The water lapped against the docks, the boats swaying in their slips with the gentle motion of the lake. The gray day was brightened only by the sounds of weekend sailors tending to their crafts, the music of their laughter warm on the cold damp breeze.

I gazed down through the murky depths, wondering how long it had been since I’d stood in this same spot searching for something inside myself. The captain broke into my reverie, seemingly reading my mind.

“Do you remember the last time you were here, Kitten?”

I calculated the time that had passed in silence before responding. I realized that it had been more years than I knew. It seemed like just yesterday that we’d spent that summer together here; a summer of friendship, love, laughter and unequaled companionship. In that long ago moment, when the breeze had been warm and it was our laughter that filled the afternoon, I stood in this same spot staring down into the water and had found direction. That summer my life had begun anew. I was instantly ashamed of how far astray from that path I had deviated.

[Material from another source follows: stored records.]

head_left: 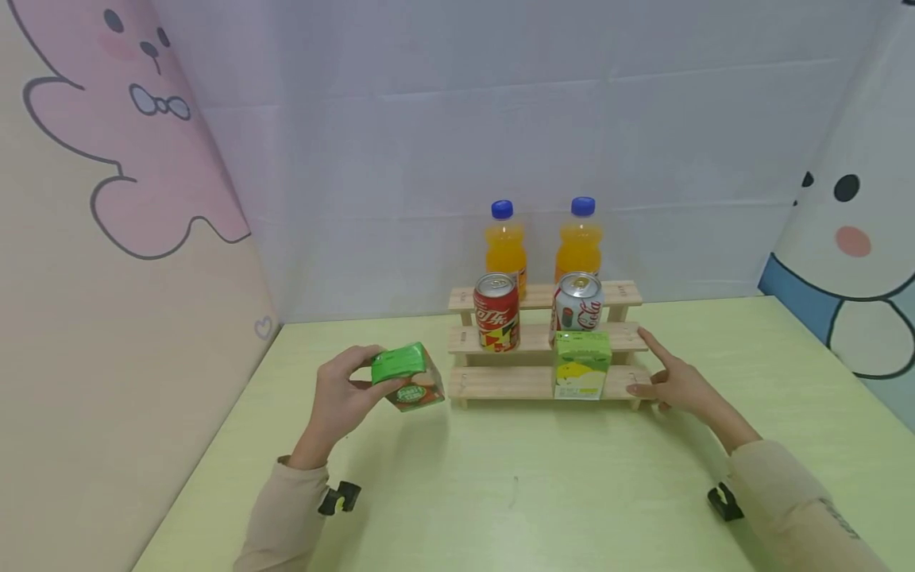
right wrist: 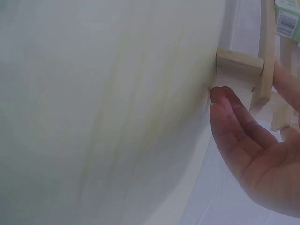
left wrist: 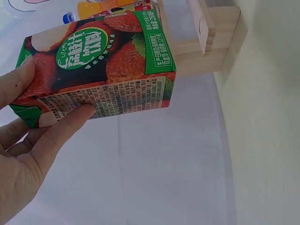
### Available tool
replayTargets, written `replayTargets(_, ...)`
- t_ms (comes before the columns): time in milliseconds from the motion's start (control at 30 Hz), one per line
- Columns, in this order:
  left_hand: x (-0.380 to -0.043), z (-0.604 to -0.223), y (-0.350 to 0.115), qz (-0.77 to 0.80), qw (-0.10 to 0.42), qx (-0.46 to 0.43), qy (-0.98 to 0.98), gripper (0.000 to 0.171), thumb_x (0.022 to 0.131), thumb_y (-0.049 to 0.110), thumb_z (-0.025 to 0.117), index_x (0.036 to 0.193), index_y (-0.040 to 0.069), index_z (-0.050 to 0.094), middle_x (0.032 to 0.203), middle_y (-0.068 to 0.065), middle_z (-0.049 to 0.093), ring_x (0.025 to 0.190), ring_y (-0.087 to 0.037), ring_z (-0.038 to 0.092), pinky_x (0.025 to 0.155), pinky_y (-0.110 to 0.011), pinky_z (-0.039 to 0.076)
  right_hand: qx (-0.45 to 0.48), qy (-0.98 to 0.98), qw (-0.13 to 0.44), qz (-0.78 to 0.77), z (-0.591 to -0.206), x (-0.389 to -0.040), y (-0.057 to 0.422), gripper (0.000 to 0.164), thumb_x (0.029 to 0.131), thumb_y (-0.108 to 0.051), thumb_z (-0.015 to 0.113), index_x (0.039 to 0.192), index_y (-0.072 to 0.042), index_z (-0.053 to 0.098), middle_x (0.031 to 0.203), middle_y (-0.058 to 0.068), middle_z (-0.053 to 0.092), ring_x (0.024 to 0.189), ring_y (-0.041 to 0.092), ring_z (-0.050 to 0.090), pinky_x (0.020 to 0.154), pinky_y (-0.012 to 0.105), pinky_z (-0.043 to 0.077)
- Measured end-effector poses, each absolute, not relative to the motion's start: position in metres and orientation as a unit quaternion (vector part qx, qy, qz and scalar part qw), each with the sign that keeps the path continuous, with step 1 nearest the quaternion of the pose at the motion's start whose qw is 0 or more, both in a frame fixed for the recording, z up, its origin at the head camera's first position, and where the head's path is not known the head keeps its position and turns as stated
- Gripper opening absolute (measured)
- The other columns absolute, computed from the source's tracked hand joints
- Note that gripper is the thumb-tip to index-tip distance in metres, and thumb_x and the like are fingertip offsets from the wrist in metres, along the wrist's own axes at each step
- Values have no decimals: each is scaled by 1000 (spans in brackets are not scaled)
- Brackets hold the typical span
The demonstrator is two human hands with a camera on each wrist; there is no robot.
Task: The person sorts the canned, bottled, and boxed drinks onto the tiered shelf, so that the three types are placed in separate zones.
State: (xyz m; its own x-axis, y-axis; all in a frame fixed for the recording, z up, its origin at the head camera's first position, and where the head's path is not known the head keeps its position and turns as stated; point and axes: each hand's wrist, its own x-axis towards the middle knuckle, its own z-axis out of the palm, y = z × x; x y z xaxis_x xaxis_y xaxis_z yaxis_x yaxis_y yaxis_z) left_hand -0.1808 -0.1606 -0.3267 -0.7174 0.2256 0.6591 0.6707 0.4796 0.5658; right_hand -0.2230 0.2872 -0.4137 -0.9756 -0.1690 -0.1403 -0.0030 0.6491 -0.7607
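My left hand (head_left: 345, 397) holds a lychee juice box (head_left: 409, 380), green on top with red fruit on its sides, tilted in the air left of a three-step wooden rack (head_left: 500, 384). In the left wrist view, thumb and fingers grip one end of the juice box (left wrist: 89, 70). My right hand (head_left: 679, 387) grips the rack's right end, thumb on the lowest step and index finger stretched to the middle one. The right wrist view shows curled fingers (right wrist: 239, 131) by the rack's end support (right wrist: 239, 70). Their full contact is partly hidden.
On the rack's bottom step, to the right, stands a green-yellow lemon drink box (head_left: 582, 367). A red cola can (head_left: 496, 314) and a silver-white cola can (head_left: 577, 306) occupy the middle step. Two orange drink bottles (head_left: 505, 246) with blue caps stand on top, before a white cloth backdrop (head_left: 429, 159).
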Motion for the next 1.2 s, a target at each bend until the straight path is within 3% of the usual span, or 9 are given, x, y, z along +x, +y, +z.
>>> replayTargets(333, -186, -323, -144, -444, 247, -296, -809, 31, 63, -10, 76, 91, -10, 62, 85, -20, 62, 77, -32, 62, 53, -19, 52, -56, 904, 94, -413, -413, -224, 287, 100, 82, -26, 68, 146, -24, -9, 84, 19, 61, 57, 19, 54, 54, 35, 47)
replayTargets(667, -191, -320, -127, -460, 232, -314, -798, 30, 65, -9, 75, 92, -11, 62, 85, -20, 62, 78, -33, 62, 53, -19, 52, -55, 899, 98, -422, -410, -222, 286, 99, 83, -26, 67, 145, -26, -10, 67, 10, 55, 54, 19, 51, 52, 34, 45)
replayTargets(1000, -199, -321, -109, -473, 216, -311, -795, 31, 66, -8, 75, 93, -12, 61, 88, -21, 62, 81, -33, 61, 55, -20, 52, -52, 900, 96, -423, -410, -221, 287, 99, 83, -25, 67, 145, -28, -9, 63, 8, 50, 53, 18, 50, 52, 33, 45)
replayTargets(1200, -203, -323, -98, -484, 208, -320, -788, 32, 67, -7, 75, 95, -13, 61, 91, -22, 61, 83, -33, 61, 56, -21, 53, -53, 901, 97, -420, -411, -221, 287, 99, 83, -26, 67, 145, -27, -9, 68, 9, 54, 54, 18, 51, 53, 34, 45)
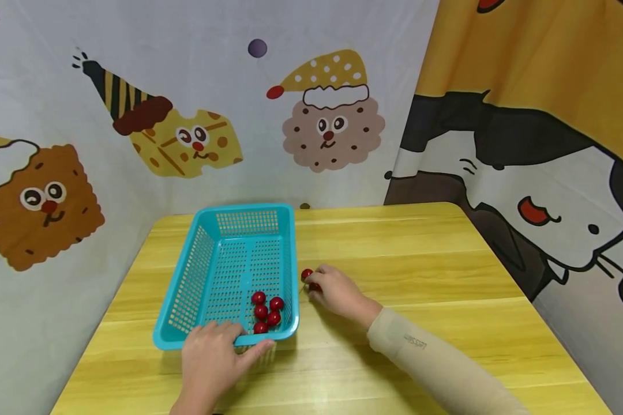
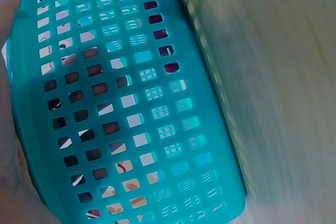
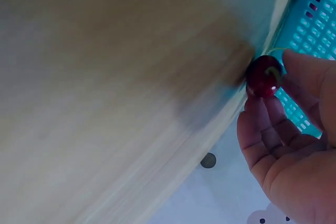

Like the seasons, I had changed. I hardly felt like that girl anymore, the “wild child” as the captain had called me, with a zest for life, finding wonderment in the rain, the skies, and the world around me. She had been replaced with an older, more restrained version – having grown quiet and introspective. Age and life had challenged her and she had lost both courage and self as casualties of those battles. And like any recovery, mine had been slow and painful. But now I was feeling restless again and dreams of rocky shores and the east coast had begun to seep into my consciousness again.

I turned my head from the water and the baited line that bobbed with the waves, studying the captain. His profile contrasted the bleak, rainy afternoon. He had always been larger than life to me and I was often humbled by his presence and our tender friendship. He has been friend, and sometimes foe, teacher and mentor to me over the years. He was one of those rare people who enter our lives and forever change us and how we view the world… and ourselves. He’d entered my life at a tumultuous time and in him, I had found understanding and acceptance, both from him and in myself.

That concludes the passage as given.